# NLP Project - Stage 3

## The ask



## Programme Overview



In [16]:
# Import packages
import urllib.request
from io import BytesIO
from pdfminer3.pdfinterp import PDFResourceManager, PDFPageInterpreter
from pdfminer3.converter import TextConverter
from pdfminer3.layout import LAParams
from pdfminer3.pdfpage import PDFPage
import re
import operator
import pandas as pd
import nltk
from nltk.corpus import stopwords, wordnet
from nltk.stem import PorterStemmer
from nltk.stem import WordNetLemmatizer
import spacy
from spacy import displacy

## Get Text from remote PDF

### Get text from PDF document

In [2]:
#PDF to text Function. 
def pdf_to_text(path):
    '''
        Returns list of text for each page. Length == # pages.
    '''
    manager = PDFResourceManager()
    retstr = BytesIO()
    layout = LAParams(all_texts=True)
    device = TextConverter(manager, retstr, laparams=layout)
    filepath = open(path, 'rb')
    interpreter = PDFPageInterpreter(manager, device)
    
    text_list = []
    for page in PDFPage.get_pages(filepath, check_extractable=True):
        interpreter.process_page(page)
        text_list.append(retstr.getvalue().decode('utf-8','ignore'))

    filepath.close()
    device.close()
    retstr.close()
    return text_list

### Get PDF from remote URL

In [3]:
# Fetch PDF from remote URL function
def get_pdf_from_url(url,filename=None,print_text=False):
    # Takes a URL and saves the data locally.
    
    if filename == None:
        filename = url.split('/')[-1]
    
    webFile = urllib.request.urlopen(url)
    with open(filename,'wb') as localFile:
        contents = webFile.read()
        localFile.write(contents)
        
    webFile.close()
    
    # get text from the pdf file
    if print_text:
        text = pdf_to_text(filename)
        print(text)
    return filename

## Pre-processing

### Tokenise the data

Extracting tokens from the data allows us to gain a better understanding and summarise the data.
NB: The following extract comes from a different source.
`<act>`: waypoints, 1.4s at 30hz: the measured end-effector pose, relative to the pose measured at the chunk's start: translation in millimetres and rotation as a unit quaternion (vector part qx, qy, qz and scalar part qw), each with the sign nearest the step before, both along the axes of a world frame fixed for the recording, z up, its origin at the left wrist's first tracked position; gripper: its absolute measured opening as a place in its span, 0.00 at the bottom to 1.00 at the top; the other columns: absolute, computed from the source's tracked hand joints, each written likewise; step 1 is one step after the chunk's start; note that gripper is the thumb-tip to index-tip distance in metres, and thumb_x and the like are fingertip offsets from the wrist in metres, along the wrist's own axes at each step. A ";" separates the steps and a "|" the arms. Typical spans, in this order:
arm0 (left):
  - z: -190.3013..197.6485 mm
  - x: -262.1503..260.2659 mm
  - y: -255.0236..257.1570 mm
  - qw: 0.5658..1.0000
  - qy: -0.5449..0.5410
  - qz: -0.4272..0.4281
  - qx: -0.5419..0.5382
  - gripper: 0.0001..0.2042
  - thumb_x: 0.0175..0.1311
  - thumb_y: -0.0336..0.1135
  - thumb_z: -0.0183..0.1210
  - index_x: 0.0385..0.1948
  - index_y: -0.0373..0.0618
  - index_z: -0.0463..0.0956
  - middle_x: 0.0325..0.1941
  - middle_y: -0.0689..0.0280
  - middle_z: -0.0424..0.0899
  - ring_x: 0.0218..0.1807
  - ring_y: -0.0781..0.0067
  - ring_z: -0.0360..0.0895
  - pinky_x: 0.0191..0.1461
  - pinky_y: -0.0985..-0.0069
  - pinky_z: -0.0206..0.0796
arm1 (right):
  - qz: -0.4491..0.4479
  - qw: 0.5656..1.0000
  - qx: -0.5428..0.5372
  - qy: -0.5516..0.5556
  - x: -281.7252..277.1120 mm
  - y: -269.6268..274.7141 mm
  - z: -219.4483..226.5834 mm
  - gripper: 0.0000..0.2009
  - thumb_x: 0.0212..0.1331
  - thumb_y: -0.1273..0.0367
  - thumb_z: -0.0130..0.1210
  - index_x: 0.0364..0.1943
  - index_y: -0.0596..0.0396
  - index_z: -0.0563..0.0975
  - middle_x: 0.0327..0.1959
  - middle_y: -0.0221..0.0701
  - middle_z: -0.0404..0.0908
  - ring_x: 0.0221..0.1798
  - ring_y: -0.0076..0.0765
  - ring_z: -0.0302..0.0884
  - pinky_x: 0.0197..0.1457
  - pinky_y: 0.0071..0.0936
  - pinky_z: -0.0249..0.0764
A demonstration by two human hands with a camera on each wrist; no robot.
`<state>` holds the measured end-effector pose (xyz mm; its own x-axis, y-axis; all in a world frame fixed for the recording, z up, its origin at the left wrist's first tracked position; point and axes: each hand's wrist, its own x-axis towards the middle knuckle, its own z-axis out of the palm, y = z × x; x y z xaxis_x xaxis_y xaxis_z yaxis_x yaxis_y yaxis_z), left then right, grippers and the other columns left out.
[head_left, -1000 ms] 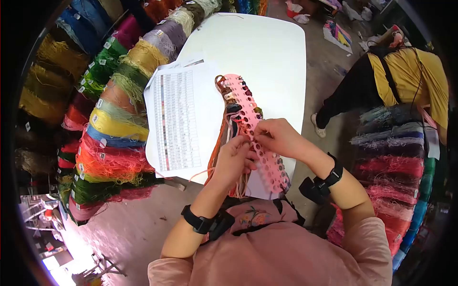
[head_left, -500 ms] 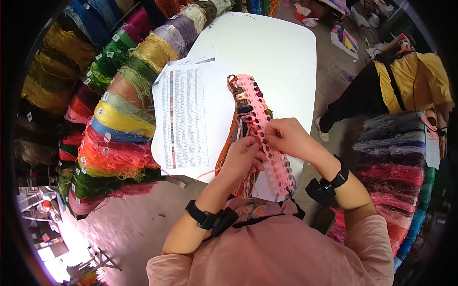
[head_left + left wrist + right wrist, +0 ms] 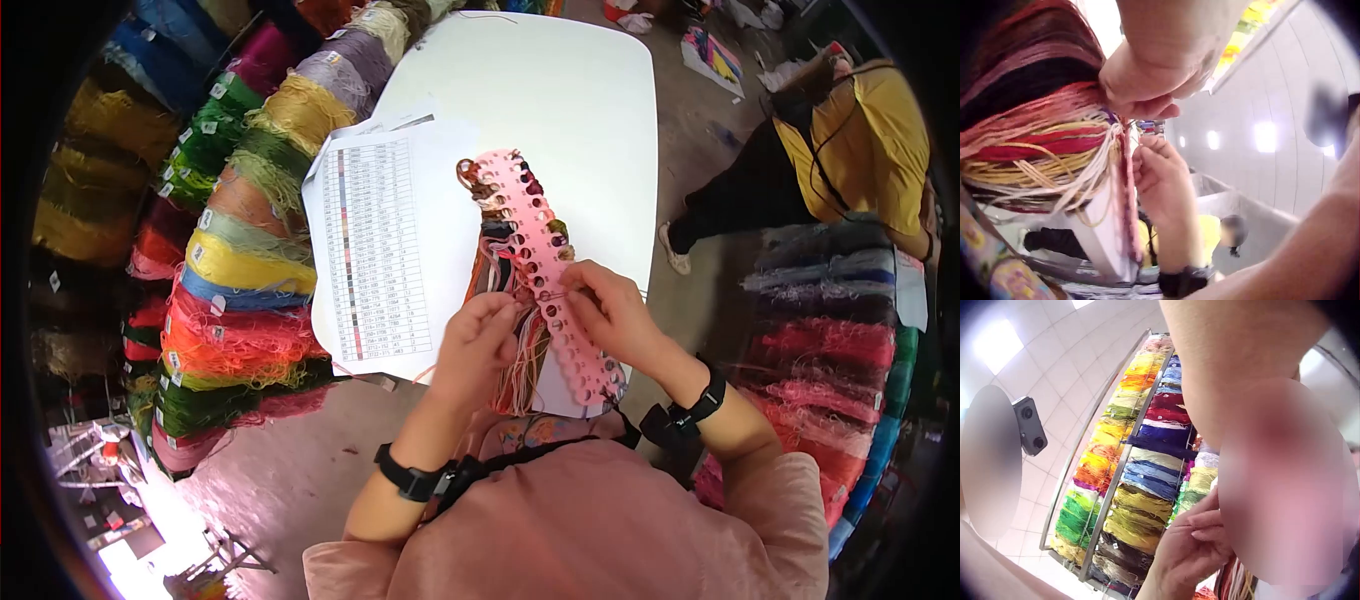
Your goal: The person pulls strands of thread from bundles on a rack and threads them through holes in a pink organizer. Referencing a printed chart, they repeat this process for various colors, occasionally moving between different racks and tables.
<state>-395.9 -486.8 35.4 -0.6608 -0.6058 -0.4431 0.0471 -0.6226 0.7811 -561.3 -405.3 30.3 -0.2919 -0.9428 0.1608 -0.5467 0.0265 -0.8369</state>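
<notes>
A pink card with holes point(image 3: 535, 235) lies slanted on the white table, with thread looped through many holes and strands point(image 3: 530, 365) hanging from its left edge. Beside that edge, the left hand point(image 3: 475, 350) pinches thread between thumb and forefinger. Over the card's right edge, the right hand point(image 3: 612, 315) pinches a thin thread that crosses the card near its middle. In the left wrist view the right hand point(image 3: 1163, 181) is beside the card's edge, with bundled strands point(image 3: 1035, 140) at the left. The right wrist view shows the left hand point(image 3: 1191, 547) with fingers bent; its fingertips are hidden.
Printed charts point(image 3: 370, 245) lie left of the card on the white table point(image 3: 560, 85). Racks of coloured thread skeins point(image 3: 245, 260) stand along the left, and more skeins point(image 3: 825, 350) hang at the right. A person in a yellow top point(image 3: 860, 150) bends over at the upper right.
The hands have moved apart, the left one back from the card's edge and the right one lower along its right side. A thin thread now shows between them.
</notes>
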 end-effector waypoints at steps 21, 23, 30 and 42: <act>4.7 280.2 -41.8 0.982 -0.121 0.126 0.068 0.12 0.57 0.33 0.50 0.14 0.46 0.62 0.13 0.67 0.67 0.11 0.76 0.63 0.19 0.78 0.62 | -0.029 0.980 -0.018 0.195 24.7 -4.5 -8.5 0.20 0.28 0.77 0.50 0.35 0.55 0.69 0.25 0.34 0.64 0.28 0.42 0.63 0.31 0.35 0.56; -15.3 317.9 -20.8 0.954 -0.284 0.098 0.018 0.06 0.55 0.31 0.51 0.21 0.40 0.68 0.17 0.64 0.72 0.15 0.75 0.68 0.21 0.78 0.64 | -0.024 0.974 -0.009 0.224 25.7 -6.4 -7.6 0.21 0.28 0.77 0.51 0.36 0.56 0.69 0.26 0.35 0.64 0.29 0.42 0.63 0.31 0.35 0.56; -3.3 240.5 -26.0 0.823 -0.425 0.081 -0.369 0.09 0.53 0.26 0.54 0.37 0.36 0.73 0.30 0.60 0.78 0.29 0.76 0.76 0.32 0.83 0.67 | 0.079 0.965 -0.011 0.249 33.7 -34.8 26.3 0.19 0.35 0.74 0.57 0.37 0.55 0.70 0.35 0.36 0.69 0.40 0.43 0.66 0.41 0.34 0.63; -3.6 180.8 -82.6 0.673 -0.288 -0.101 -0.673 0.14 0.36 0.25 0.62 0.30 0.42 0.75 0.41 0.61 0.74 0.44 0.58 0.69 0.46 0.67 0.62 | 0.277 0.944 0.042 0.177 136.7 -98.0 1.8 0.27 0.28 0.65 0.63 0.39 0.59 0.68 0.48 0.43 0.64 0.54 0.48 0.61 0.52 0.38 0.60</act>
<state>-215.1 -569.4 31.9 -0.7436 -0.6381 0.1996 -0.4848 0.7202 0.4962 -424.6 -503.3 32.1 0.3072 -0.9488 0.0743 -0.7413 -0.2875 -0.6065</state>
#### Different tokens we can have:
    
- words
- phrases
- sentences

Previously, this function returned the chosen type of token, however, it may be better to add all types of tokens to a table that can be filtered as desired.

In [4]:
# Tokenise
def tokenise(text):
    if type(text) == list:
        text = ' '.join(text)
    
    # initiate pd DataFrame
    tokens = pd.DataFrame(columns=['token','token_type','frequency'])
    
    # word tokens first
    words_list = re.findall("[\w']+", text.lower())# return list of words
    words_bot = bag_of_tokens(words_list)
    words_df = pd.DataFrame(data={'token':list(words_bot.keys()),'token_type':'word','frequency':list(words_bot.values())})
    tokens = tokens.append(words_df,ignore_index=True)
    
    sentences_list = re.compile('[.!?\n]').split(text.lower())# return list of sentences
    sentences_bot = bag_of_tokens(sentences_list)
    sentences_df = pd.DataFrame(data={'token':list(sentences_bot.keys()),'token_type':'sentence','frequency':list(sentences_bot.values())})
    tokens = tokens.append(sentences_df)
    
    return tokens

In [5]:
# Bag of words
def bag_of_tokens(token_list,sort=True,reverse=False):
    # Returns the frequencies of each token
    bag_of_tokens = {} # dictionary that will contain each token and its frequency.
    
    for token in token_list:
        token = token.strip(' \t\n\r\f')
        if len(token) >= 1 and token != ' ':
            if token in bag_of_tokens.keys():
                bag_of_tokens[token] += 1
            else:
                bag_of_tokens[token] = 1
    
    if sort:
        bag_of_tokens = dict(sorted(bag_of_tokens.items(), key=operator.itemgetter(1),reverse=reverse))

    return bag_of_tokens

In [6]:
# url = 'https://www.w3.org/WAI/ER/tests/xhtml/testfiles/resources/pdf/dummy.pdf'
url = 'http://www.africau.edu/images/default/sample.pdf'
filename = get_pdf_from_url(url)
pages = pdf_to_text(filename)

In [7]:
tokens = tokenise(pages)
tokens.sort_values('frequency',ascending=False).head(10)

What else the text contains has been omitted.